The mechanism by which both the activity workers and the decider receive their tasks (activity tasks and decision tasks respectively) is by polling the Amazon SWF service.
Amazon SWF informs the decider of the state of the workflow by including with each decision task, a copy of the current workflow execution history. The workflow execution history is composed of events, where an event represents a significant change in the state of the workflow execution. Examples of events would be the completion of a task, notification that a task has timed out, or the expiration of a timer that was set earlier in the workflow execution. The history is a complete, consistent, and authoritative record of the workflow's progress.
A user must have authorized AWS access keys to run workflows in your account. However, access keys provide full access to all of the resources in your account and are difficult to revoke, so they are not appropriate for all applications. Amazon SWF access control uses AWS Identity and Access Management (IAM), which allows you to provide access to AWS resources in a controlled and limited way that does not expose your access keys. For example, you can allow a user to access your account, but only to run certain workflows in a particular domain.
Bringing together the ideas discussed in the preceding sections, here is an overview of the steps to develop and run a workflow in Amazon SWF:
Write activity workers that implement the processing steps in your workflow.
Write a decider to implement the coordination logic of your workflow.
Register your activities and workflow with Amazon SWF.
You can do this step programmatically or by using the AWS Management Console.
Start your activity workers and decider.
These actors can run on any computing device that can access an Amazon SWF endpoint. For example, you could use compute instances in the cloud, such as Amazon Elastic Compute Cloud (Amazon EC2); servers in your data center; or even a mobile device, to host a decider or activity worker. Once started, the decider and activity workers should start polling Amazon SWF for tasks.

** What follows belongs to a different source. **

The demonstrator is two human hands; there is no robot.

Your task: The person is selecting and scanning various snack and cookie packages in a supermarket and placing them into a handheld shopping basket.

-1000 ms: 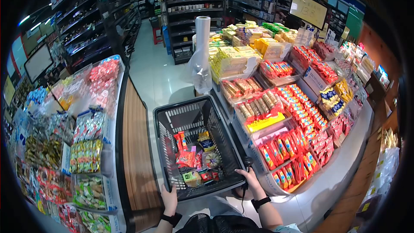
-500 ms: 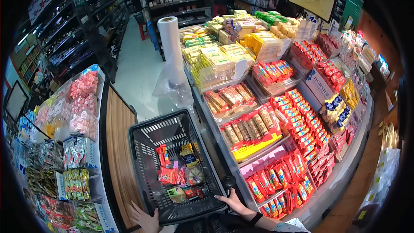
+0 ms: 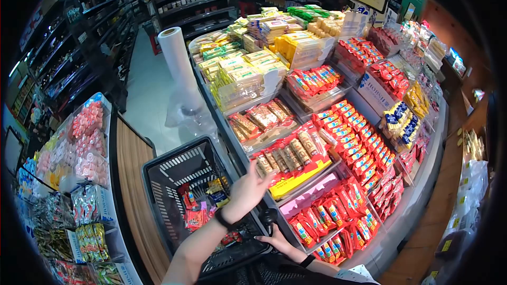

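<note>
My left hand [image 3: 249,191], with a black band at its wrist, stretches over the dark shopping basket [image 3: 158,200] to the wrapped rolls [image 3: 289,158]. Its fingers are apart at the leftmost roll; whether they touch it is unclear. At the basket's near right corner, my right hand [image 3: 274,241] grips the rim, its thumb on top. Inside the basket lie a red packet [image 3: 196,218], a dark blue and yellow packet [image 3: 217,192] and other packets, partly hidden by my left forearm.
A plastic bag roll [image 3: 174,55] stands beyond the basket. Red packets [image 3: 330,211] fill bins at the right; yellow packs [image 3: 237,74] lie farther back. A wooden ledge [image 3: 132,174] and candy racks [image 3: 90,119] stand at the left.
My left hand has moved from the basket's near left side up and right to the rolls. My right hand stays at the basket. The view has shifted, moving the goods leftward in frame.
</note>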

Start one or more executions of your workflow.
Executions can be initiated either programmatically or via the AWS Management Console.
Each execution runs independently and you can provide each with its own set of input data. When an execution is started, Amazon SWF schedules the initial decision task. In response, your decider begins generating decisions which initiate activity tasks. Execution continues until your decider makes a decision to close the execution.
View workflow executions using the AWS Management Console.
You can filter and view complete details of running as well as completed executions. For example, you can select an open execution to see which tasks have completed and what their results were.